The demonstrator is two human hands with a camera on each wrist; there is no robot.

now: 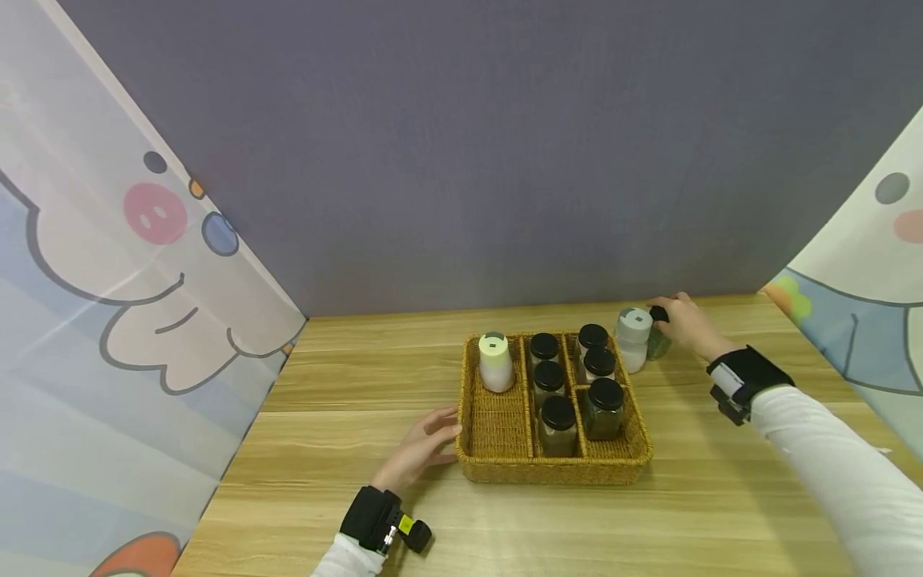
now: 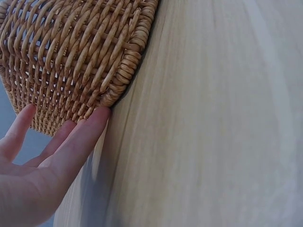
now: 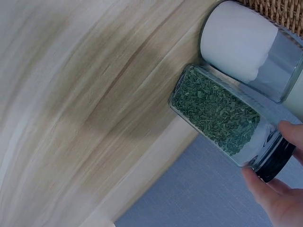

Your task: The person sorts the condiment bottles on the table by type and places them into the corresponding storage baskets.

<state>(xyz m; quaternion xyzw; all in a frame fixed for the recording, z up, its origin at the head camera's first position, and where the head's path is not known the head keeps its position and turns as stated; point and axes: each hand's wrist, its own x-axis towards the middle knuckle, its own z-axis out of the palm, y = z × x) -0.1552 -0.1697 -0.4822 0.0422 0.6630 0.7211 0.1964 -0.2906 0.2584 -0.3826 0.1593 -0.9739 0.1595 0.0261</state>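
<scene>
My right hand (image 1: 692,327) pinches the black lid of a square glass spice jar (image 3: 215,111) filled with dried green flakes. The jar is at the right of a woven basket (image 1: 555,473), beside a glass jar of white powder (image 3: 236,40) with a whitish lid. Against the basket's left side rest the extended fingertips of my left hand (image 1: 421,450); in the left wrist view they touch the wicker near its bottom edge. Inside the basket, a white jar with a pale yellow-green lid (image 1: 496,365) stands in the left compartment. Several black-lidded jars (image 1: 558,429) fill parts of the other compartments.
The basket sits on a wood-grain table (image 1: 346,385). A grey-blue panel (image 1: 490,160) rises along the table's back edge. Cartoon-printed sheets (image 1: 108,280) hang at the left and right sides.
</scene>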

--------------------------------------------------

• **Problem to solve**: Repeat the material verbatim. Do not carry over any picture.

• **Finished exercise**:
The demonstrator is two human hands with a camera on each wrist; there is no robot.

now: 
now: 
now: 

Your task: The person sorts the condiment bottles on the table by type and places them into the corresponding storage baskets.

<state>(xyz m; quaternion xyzw; all in a frame fixed for the recording, z up, its origin at the head camera's first position, and where the head's path is not known the head keeps its position and turns as stated; point and axes: each hand's wrist, its own x-axis towards the middle knuckle, its own z-axis out of the palm, y = z × x) -0.1552 -0.1697 -0.4822 0.0422 0.6630 0.7211 0.1964 -0.2906 0.2584 -0.3826 0.1593 -0.9739 0.1595 0.0261</state>
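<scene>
My right hand (image 1: 692,327) pinches the black lid of a square glass spice jar (image 3: 215,111) filled with dried green flakes. The jar is at the right of a woven basket (image 1: 555,473), beside a glass jar of white powder (image 3: 236,40) with a whitish lid. Against the basket's left side rest the extended fingertips of my left hand (image 1: 421,450); in the left wrist view they touch the wicker near its bottom edge. Inside the basket, a white jar with a pale yellow-green lid (image 1: 496,365) stands in the left compartment. Several black-lidded jars (image 1: 558,429) fill parts of the other compartments.
The basket sits on a wood-grain table (image 1: 346,385). A grey-blue panel (image 1: 490,160) rises along the table's back edge. Cartoon-printed sheets (image 1: 108,280) hang at the left and right sides.
</scene>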

What the exercise required is now complete.